Task goal:
Provide an exact copy of the lines from the beginning of the records through the line that includes "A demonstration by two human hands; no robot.", and of no others.

Given information:
========================
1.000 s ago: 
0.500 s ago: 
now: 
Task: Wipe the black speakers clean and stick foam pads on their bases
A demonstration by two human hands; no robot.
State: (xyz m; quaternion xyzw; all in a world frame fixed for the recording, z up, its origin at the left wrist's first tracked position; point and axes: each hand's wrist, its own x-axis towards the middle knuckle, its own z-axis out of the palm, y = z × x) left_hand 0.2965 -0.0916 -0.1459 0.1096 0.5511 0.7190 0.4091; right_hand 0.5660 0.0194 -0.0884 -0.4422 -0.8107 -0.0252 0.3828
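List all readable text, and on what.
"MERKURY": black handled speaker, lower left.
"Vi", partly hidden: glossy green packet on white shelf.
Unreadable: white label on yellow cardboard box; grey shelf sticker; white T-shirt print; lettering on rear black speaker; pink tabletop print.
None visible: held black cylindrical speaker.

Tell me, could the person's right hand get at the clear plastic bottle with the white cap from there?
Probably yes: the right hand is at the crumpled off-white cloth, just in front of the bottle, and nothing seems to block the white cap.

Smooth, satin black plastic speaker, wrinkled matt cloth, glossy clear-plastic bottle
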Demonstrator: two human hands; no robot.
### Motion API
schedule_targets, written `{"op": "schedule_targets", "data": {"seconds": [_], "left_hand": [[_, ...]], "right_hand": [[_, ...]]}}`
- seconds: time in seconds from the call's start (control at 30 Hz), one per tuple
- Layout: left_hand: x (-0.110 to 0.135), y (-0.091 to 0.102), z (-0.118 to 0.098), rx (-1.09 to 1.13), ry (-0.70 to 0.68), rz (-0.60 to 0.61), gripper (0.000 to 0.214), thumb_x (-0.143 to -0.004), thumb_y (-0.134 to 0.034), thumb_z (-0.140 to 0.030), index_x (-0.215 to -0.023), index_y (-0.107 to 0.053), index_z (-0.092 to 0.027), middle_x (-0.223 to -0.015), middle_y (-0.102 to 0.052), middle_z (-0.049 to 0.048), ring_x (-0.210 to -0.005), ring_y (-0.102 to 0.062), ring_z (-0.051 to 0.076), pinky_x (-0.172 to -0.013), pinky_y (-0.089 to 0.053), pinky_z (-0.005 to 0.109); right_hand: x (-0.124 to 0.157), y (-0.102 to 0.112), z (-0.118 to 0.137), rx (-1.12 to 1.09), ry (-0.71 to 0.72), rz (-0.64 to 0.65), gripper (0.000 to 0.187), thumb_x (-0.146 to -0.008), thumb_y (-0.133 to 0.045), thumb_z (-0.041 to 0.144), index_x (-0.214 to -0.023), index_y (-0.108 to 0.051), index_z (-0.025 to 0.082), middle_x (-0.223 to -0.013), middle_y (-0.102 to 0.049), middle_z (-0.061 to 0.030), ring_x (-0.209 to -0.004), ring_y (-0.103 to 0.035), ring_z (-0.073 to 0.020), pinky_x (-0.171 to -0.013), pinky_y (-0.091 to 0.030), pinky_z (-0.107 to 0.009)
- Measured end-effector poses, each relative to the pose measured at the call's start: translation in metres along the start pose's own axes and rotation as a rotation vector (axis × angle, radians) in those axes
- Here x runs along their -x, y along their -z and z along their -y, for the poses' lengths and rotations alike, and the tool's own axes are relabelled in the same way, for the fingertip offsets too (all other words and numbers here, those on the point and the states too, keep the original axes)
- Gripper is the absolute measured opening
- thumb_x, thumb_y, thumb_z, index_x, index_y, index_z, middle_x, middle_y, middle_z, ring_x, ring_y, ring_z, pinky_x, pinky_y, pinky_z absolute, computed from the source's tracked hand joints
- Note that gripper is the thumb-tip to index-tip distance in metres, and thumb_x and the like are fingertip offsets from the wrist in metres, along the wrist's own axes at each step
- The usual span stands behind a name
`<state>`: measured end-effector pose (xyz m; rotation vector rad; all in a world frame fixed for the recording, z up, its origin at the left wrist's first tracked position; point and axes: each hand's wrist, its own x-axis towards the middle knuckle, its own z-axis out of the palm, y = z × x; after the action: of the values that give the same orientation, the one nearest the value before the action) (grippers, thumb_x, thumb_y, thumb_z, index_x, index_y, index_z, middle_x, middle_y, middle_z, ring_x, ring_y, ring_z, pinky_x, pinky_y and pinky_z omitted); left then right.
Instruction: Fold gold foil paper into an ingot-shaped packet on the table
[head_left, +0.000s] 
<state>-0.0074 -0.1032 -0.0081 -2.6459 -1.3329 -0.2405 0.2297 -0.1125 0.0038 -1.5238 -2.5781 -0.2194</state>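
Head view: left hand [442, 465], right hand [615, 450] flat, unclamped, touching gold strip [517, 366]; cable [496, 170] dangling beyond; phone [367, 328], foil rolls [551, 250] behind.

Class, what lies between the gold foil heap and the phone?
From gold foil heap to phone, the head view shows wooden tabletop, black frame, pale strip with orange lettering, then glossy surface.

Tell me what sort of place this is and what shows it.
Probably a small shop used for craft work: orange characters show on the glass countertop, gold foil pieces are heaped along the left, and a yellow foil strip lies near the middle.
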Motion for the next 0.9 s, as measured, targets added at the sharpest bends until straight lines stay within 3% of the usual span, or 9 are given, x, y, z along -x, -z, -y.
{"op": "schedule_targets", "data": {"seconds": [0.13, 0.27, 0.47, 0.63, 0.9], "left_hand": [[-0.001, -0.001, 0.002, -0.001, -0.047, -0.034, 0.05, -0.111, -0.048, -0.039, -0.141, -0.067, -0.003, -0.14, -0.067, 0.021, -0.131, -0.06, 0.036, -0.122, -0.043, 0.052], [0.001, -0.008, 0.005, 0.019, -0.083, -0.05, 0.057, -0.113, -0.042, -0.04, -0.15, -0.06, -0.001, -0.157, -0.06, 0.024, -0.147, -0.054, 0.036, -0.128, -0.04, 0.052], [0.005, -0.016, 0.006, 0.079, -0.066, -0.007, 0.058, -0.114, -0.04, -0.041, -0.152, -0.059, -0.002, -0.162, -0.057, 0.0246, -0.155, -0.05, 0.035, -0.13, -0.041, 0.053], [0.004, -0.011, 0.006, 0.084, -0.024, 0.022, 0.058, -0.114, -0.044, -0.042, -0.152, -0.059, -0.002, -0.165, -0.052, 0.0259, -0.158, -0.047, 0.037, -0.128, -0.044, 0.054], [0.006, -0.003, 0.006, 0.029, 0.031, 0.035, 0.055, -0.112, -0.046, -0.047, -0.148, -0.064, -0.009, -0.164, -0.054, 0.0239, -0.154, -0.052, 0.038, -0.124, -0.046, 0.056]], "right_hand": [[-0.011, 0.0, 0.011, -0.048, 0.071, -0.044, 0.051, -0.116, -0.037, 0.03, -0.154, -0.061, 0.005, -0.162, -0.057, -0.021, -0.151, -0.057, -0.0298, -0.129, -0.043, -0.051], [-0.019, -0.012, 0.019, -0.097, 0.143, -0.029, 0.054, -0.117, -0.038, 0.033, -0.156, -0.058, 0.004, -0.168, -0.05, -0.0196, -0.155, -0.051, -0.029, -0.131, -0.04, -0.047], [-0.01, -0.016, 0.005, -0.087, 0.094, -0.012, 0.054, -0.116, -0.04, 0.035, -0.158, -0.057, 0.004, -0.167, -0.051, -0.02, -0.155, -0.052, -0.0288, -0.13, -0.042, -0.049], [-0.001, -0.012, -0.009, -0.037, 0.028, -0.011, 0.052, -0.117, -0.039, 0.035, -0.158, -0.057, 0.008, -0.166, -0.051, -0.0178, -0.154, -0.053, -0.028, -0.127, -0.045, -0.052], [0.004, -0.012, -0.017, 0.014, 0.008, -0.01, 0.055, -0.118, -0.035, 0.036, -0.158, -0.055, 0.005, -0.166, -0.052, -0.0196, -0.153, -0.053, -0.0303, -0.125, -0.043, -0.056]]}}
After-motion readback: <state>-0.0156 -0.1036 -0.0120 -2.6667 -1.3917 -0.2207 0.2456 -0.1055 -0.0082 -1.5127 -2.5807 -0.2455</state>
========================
Your solution:
1.000 s ago: 
0.500 s ago: 
now: 
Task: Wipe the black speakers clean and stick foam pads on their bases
A demonstration by two human hands; no robot.

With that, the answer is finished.